Exercise:
Set down the whole listing below exactly. The pictures stay out.
- - -
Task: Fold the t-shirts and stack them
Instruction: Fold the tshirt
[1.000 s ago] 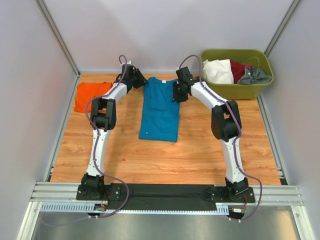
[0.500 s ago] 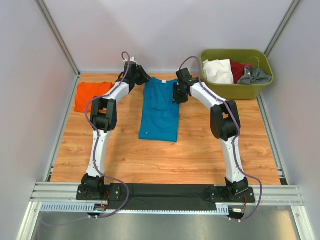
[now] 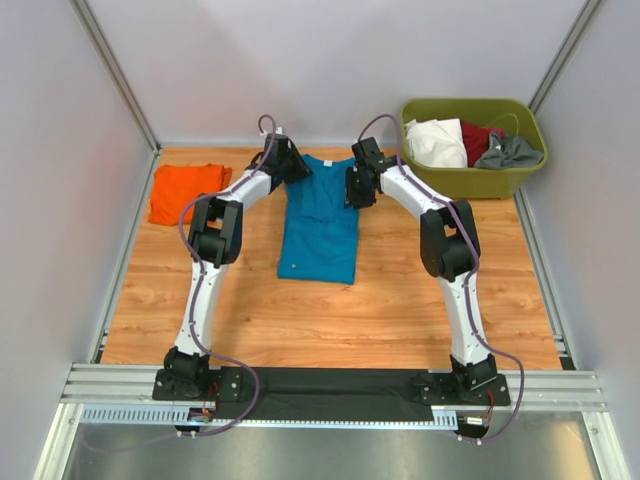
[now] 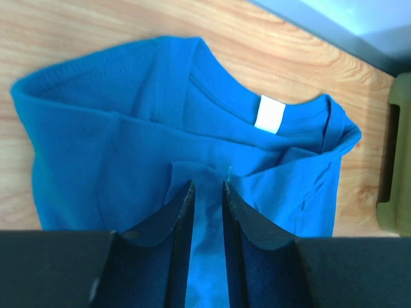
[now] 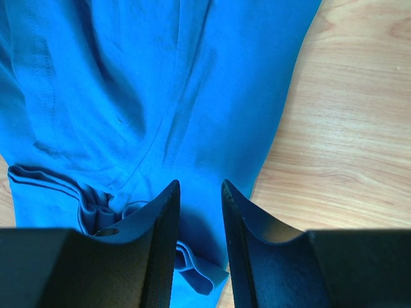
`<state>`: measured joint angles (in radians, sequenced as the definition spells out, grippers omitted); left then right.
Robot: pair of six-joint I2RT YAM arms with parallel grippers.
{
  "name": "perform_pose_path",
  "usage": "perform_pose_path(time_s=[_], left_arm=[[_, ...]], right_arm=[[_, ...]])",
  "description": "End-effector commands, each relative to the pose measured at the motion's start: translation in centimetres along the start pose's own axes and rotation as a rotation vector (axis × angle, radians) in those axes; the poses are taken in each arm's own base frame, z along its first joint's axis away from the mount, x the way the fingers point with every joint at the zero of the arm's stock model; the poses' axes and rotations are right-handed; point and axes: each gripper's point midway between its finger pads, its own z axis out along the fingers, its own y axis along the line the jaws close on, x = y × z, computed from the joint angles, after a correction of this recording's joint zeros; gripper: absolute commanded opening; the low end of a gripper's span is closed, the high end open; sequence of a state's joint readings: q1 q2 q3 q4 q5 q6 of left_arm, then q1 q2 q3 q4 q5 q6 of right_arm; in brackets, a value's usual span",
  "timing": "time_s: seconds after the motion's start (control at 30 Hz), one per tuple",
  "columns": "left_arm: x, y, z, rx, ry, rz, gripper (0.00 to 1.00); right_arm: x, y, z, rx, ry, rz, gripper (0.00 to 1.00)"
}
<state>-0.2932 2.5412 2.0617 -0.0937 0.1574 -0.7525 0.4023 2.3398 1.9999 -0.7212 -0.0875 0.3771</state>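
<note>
A teal-blue V-neck t-shirt (image 3: 318, 235) lies in the middle of the table, folded into a long strip with its collar at the far end. My left gripper (image 3: 290, 165) hovers over the shirt's far left corner by the collar. In the left wrist view (image 4: 207, 189) its jaws stand narrowly apart over the blue cloth (image 4: 96, 141). My right gripper (image 3: 352, 190) is over the shirt's right edge. In the right wrist view (image 5: 199, 186) its jaws are apart above the cloth (image 5: 192, 77), with a small fold beneath them. The orange t-shirt (image 3: 183, 190) lies folded at the far left.
An olive-green tub (image 3: 470, 180) at the far right corner holds white, dark red and grey cloth. Grey walls enclose the table on three sides. Bare wood lies in front of the blue shirt and to both sides of it.
My left gripper has moved right, from the bare table beside the shirt onto its far left corner. The right gripper has barely moved.
</note>
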Motion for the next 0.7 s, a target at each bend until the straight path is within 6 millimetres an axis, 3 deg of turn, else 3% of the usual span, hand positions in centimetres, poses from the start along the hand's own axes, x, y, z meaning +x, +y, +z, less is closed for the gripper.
perform_pose_path(time_s=[0.0,0.13,0.3,0.33,0.37,0.43,0.47,0.53,0.57,0.6,0.63,0.67], left_arm=[[-1.1,-0.7,-0.4,-0.029,-0.024,-0.009,0.32],[-1.5,-1.2,-0.7,-0.016,-0.022,0.023,0.37],[-7.1,-3.8,-3.8,0.021,-0.131,0.075,0.46],[-8.0,-4.1,-4.5,0.028,-0.145,0.085,0.51],[-9.7,-5.3,-6.1,0.048,-0.178,0.093,0.55],[-11.6,-5.6,-8.4,0.058,-0.19,0.121,0.62],[-13.2,-6.9,-10.7,0.078,-0.214,0.14,0.64],[-12.9,-6.4,-12.9,0.058,-0.167,0.15,0.69],[-13.8,-7.4,-15.5,0.069,-0.179,0.169,0.69],[-11.8,-5.7,-16.0,0.026,-0.108,0.152,0.71],[-10.8,-5.4,-17.0,0.019,-0.075,0.145,0.73],[-10.8,-6.2,-19.4,0.029,-0.075,0.142,0.74]], right_arm=[[-1.0,0.1,0.1,-0.014,-0.029,-0.002,0.34],[-1.2,0.2,-0.4,-0.02,-0.031,-0.003,0.34],[-2.5,1.3,-1.7,-0.061,-0.054,-0.009,0.36],[-3.3,1.9,-2.4,-0.081,-0.072,-0.015,0.38],[-3.4,2.1,-2.8,-0.085,-0.074,-0.019,0.4],[-4.3,2.8,-4.3,-0.11,-0.099,-0.025,0.43],[-4.6,2.9,-4.9,-0.115,-0.109,-0.026,0.5],[-5.5,3.6,-7.4,-0.131,-0.153,-0.027,0.58],[-5.1,3.2,-7.7,-0.125,-0.148,-0.022,0.69],[-5.6,3.6,-9.8,-0.135,-0.181,-0.018,0.74],[-5.3,3.3,-10.3,-0.132,-0.181,-0.008,0.8],[-3.7,2.8,-10.0,-0.122,-0.147,0.015,0.88]])
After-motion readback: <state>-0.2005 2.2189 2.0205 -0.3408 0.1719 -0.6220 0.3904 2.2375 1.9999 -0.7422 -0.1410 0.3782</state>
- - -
Task answer:
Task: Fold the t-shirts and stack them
Instruction: Fold the tshirt
[1.000 s ago] 
[0.500 s ago] 
[now] 
[now] 
[now] 
`<state>`: measured joint angles (in radians, sequenced as the definition spells out, grippers omitted); left then right.
Robot: pair of six-joint I2RT YAM arms with parallel grippers.
{
  "name": "perform_pose_path",
  "usage": "perform_pose_path(time_s=[_], left_arm=[[_, ...]], right_arm=[[_, ...]])",
  "description": "End-effector commands, each relative to the pose measured at the motion's start: translation in centimetres along the start pose's own axes and rotation as a rotation vector (axis × angle, radians) in those axes; the poses are taken in each arm's own base frame, z along its first joint's axis away from the mount, x the way the fingers point with every joint at the zero of the arm's stock model; the poses' axes and rotations are right-handed; point and axes: each gripper's point midway between its finger pads, its own z axis out along the fingers, its own y axis along the line the jaws close on, x = y × z, computed from the joint angles, after a correction of this recording's joint zeros; gripper: absolute commanded opening; the low end of a gripper's span is closed, the high end open; sequence of a state's joint readings: q1 q2 q3 q4 q5 q6 of left_arm, then q1 q2 q3 q4 q5 q6 of right_arm; in brackets, a value's usual span",
  "timing": "time_s: seconds after the motion's start (control at 30 Hz), one per tuple",
  "columns": "left_arm: x, y, z, rx, ry, rz, gripper (0.00 to 1.00); right_arm: x, y, z, rx, ry, rz, gripper (0.00 to 1.00)"
}
<state>-0.2932 2.5412 2.0617 -0.0937 0.1574 -0.7525 0.4023 2.3398 1.9999 -0.7212 -0.0875 0.3771</state>
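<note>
A teal-blue V-neck t-shirt (image 3: 318, 235) lies in the middle of the table, folded into a long strip with its collar at the far end. My left gripper (image 3: 290, 165) hovers over the shirt's far left corner by the collar. In the left wrist view (image 4: 207, 189) its jaws stand narrowly apart over the blue cloth (image 4: 96, 141). My right gripper (image 3: 352, 190) is over the shirt's right edge. In the right wrist view (image 5: 199, 186) its jaws are apart above the cloth (image 5: 192, 77), with a small fold beneath them. The orange t-shirt (image 3: 183, 190) lies folded at the far left.
An olive-green tub (image 3: 470, 180) at the far right corner holds white, dark red and grey cloth. Grey walls enclose the table on three sides. Bare wood lies in front of the blue shirt and to both sides of it.
My left gripper has moved right, from the bare table beside the shirt onto its far left corner. The right gripper has barely moved.
</note>
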Motion for the next 0.7 s, a target at each bend until the straight path is within 6 millimetres an axis, 3 deg of turn, else 3% of the usual span, hand positions in centimetres, poses from the start along the hand's own axes, x, y, z meaning +x, +y, +z, less is closed for the gripper.
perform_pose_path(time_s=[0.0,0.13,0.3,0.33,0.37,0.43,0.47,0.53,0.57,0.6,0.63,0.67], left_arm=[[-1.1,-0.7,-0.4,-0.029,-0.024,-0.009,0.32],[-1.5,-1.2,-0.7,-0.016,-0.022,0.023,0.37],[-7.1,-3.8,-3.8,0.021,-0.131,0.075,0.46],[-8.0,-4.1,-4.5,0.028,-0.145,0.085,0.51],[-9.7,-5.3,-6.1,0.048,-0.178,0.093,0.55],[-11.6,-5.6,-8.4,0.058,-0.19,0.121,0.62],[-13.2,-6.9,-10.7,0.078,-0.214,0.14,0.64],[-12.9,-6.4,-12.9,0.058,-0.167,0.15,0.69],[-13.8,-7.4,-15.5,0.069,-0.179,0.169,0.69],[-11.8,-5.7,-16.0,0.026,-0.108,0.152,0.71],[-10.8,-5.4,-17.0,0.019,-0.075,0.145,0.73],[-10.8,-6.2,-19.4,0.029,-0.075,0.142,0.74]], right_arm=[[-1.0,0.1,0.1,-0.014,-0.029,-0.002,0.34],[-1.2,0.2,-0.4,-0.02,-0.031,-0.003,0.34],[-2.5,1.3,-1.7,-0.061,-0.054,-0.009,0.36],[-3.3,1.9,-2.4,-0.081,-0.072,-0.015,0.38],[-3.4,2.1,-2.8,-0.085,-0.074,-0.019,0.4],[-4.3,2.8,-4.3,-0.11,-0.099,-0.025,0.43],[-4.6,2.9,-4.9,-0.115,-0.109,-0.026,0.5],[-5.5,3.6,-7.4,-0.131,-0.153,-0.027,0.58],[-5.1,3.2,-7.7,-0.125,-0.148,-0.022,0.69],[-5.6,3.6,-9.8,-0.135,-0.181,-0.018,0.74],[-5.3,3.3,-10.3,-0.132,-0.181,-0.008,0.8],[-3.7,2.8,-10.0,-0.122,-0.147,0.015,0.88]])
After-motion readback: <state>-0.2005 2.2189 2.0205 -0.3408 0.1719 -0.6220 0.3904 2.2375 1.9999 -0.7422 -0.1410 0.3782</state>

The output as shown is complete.